Почти не замечая, что делаю, я побрела прямиком к ней, увязая в грязи.
— Повтори, пожалуйста, — попросила я, оказавшись так близко, что уже чувствовала тепло ее нагревшейся на солнце оболочки. — Я не расслышала.
Она протянула руку и погладила меня по плечу.
— Я знала, что ты вернешься. — Защитная пленка на ее глазах снова дрогнула. — И ждала.
Вечером Микада провела меня за кулисы черной, северной сцены Общих залов и спрятала среди ящиков и веревок. Она лучилась от гордости и от счастья, что я увижу ее выступление. Когда я уходила из дома, Туллия крепко спала, набив брюхо «крошевом», я чувствовала себя свободной, вся ночь простиралась передо мной.
Мне было бы все равно, окажись даже Микада бездарной, как большинство людей. Как единицы из нас, ошибки мастеров, задумавшихся во время творения о белой обезьяне.
Но, конечно, она не была бездарной, она была совершенной.
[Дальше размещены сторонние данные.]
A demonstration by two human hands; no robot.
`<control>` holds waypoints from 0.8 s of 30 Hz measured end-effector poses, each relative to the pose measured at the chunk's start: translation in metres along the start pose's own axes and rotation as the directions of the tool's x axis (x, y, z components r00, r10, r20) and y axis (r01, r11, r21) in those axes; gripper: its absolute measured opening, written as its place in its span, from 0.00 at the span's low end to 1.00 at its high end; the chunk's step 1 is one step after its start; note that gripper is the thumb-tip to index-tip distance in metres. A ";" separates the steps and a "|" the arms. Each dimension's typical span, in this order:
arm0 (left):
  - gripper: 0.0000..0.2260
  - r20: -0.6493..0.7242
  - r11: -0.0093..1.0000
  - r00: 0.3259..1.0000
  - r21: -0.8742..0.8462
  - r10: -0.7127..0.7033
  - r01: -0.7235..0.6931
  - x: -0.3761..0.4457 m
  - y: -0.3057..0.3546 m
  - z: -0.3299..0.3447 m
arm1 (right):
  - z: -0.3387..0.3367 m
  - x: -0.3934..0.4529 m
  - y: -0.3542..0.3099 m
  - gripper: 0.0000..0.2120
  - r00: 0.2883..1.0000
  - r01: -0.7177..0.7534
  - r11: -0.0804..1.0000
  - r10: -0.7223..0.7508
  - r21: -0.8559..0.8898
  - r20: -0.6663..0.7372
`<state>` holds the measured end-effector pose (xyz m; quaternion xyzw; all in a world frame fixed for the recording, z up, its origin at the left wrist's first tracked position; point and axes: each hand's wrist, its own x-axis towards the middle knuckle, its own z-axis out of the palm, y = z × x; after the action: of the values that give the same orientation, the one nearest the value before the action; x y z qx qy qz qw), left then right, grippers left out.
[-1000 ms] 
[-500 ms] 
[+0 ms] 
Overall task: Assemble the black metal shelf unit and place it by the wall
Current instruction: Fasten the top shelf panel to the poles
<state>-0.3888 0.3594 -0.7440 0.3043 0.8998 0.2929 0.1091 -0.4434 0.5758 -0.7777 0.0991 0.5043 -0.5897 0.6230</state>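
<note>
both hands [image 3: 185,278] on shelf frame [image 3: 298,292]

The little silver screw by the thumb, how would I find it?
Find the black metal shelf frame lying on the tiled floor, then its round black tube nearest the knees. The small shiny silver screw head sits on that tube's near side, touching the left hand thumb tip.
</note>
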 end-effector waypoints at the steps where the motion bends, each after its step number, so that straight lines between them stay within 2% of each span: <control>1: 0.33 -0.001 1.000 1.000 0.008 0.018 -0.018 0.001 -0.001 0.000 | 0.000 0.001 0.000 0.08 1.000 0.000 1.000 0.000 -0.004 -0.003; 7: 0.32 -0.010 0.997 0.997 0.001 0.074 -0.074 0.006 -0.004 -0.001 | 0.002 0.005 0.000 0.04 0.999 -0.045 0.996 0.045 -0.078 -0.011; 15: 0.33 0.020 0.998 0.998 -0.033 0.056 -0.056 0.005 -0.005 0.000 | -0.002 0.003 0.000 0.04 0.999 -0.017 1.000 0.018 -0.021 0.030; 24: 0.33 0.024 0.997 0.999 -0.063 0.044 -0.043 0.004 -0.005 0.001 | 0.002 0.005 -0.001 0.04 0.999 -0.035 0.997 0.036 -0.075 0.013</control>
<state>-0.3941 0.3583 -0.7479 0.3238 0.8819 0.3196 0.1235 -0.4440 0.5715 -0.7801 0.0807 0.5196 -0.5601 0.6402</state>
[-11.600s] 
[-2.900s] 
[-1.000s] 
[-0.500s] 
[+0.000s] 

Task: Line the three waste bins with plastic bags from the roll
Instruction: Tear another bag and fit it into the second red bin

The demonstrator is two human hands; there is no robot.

Анализатор расчленил пыль, висящую в очередном темном углу, где я пряталась, и сообщил: частицы кожи, натуральной и искусственной, растительные волокна, запах старого дерева, ржа, мускус дровишей, человеческий пот, соль, очень много соли. Стены, потолок, мебель Общих залов пропитаны черной солью. Не раз и не два люди ссыпали ее в курительницы и поджигали, вдыхали дым и делили мысли друг с другом. Их довольно жалкий, но все же способ прикосновения к Безликому пространству. Они и не подозревают, что проникают разве что в предбанник бездны, тогда как мы можем вольготно и свободно гулять по ее просторам.
Я видела сцену под углом и зал: покачивающихся в клубах черного дыма людей, их блестящие глаза и лоснящиеся носы, щеки, лбы, подбородки. Расслабленно свисающие руки и приоткрытые рты. Зрители внимали происходящему, эмоции актеров становились их эмоциями, а реплики звучали у каждого в голове так, будто были сказаны лично ему.
Я знала, что видела это всё и раньше, очень давно. Как и то, что происходило на сцене.
Метафора, конечно. Упрощение. Эхо забытой истории.
Люди бежали — откуда-то, от кого-то. Они говорили, что нечто, что должно было помогать им, обратилось против них. За ними строем шли другие, пусть их тоже играли люди, но сейчас они казались безликими инструментами. Что было игрушкой в руках людей, стало их хозяином. Гремела музыка, дым стелился по сцене, сверкали зеркала. Падали и беглецы, и преследователи. И являлась новая сила, что мы звали охотниками, а люди не звали никак. Они боялись дать имя своему самому страшному кошмару. Оставалось лишь одно: бежать дальше, так далеко, где ничто, лишенное души, не сможет их найти. Туда, куда могут войти только живые.